Dormía todo el tiempo. Durante sus sueños las agujas entraban a su cuerpo con sustancias verdes. Sonámbulo, se alimentaba de platos de humo. 

 2

Las plantas seguían arrojando corazones rojos y negros. Esto desorientaba a las abejas que huían desconcertadas del jardín.

 3

Tapaba como le era posible, el sol que brotaba de su vientre. Pero no lograba detener la luz que, al salir, daba paso a un desierto quemante. De allí emergían arroyos secos, espinas y serpientes. 

 4

Los árboles caminaban en dirección al sur. Se fueron con sus aves y sus frutos. Quedan los huecos de su presencia. Los hongos decidieron seguir su ejemplo.

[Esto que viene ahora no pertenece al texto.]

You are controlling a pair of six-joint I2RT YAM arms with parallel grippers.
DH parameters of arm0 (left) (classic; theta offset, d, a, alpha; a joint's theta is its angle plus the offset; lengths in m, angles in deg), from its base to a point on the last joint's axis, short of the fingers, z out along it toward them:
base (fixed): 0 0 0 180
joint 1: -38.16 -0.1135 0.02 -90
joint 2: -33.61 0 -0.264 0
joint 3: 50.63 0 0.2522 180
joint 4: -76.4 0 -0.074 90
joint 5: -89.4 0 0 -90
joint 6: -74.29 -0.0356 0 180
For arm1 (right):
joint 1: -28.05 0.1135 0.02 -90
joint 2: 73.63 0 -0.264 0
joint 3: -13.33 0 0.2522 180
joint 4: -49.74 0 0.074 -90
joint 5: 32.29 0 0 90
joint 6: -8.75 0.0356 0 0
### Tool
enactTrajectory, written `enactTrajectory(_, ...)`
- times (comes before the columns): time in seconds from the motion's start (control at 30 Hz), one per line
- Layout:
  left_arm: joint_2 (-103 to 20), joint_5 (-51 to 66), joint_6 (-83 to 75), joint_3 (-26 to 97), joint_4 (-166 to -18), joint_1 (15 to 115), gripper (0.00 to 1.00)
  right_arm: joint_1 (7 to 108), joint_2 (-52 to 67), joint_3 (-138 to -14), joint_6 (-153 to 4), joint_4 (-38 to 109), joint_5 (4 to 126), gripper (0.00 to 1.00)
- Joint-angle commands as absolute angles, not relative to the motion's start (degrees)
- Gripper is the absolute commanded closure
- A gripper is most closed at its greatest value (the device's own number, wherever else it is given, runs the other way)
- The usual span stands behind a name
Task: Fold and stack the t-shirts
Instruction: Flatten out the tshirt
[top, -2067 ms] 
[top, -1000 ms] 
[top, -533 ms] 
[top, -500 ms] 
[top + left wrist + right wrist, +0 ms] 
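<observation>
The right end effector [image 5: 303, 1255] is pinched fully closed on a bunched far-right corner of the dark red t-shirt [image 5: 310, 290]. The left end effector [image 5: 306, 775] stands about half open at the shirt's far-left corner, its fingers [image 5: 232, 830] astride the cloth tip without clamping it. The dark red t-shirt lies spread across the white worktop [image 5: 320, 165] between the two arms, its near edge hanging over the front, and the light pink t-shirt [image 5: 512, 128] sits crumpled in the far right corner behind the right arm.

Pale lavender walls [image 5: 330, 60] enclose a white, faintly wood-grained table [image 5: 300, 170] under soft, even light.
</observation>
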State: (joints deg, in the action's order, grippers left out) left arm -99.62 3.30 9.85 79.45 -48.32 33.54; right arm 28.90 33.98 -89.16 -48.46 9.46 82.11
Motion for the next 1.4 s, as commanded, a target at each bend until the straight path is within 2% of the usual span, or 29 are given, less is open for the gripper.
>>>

Estamos solos.

 5

La abeja entro a la casa. Se tomó una taza de té. Relató cómo, instantes atrás,  eliminó a la araña blanca. Es natural que defienda el territorio de las flores. De allí la plática prosiguió con detalles de los nuevos panales, que ubicarían bajo tierra. 

 6

Al amanecer alimentaba el pentagrama con huevos de canarios. Sus líneas metálicas se transformaron en hilos de cantos diversos. Jamás volvió a escribir una nota más. Esta melodía le parecía suficiente. 

 7

Su interior era de oro blanco, había huido a una cueva elevada. Deambulaba líquido por las paredes y se contentaba con observar el amanecer.  Así estaba a salvo de su dueño, hasta estar seguro de no lastimaría más el cuerpo que habitaba. Llevaba esperando en la cueva casi un año, pasando el tiempo al tomar formas de los distintos reinos vivientes e inertes.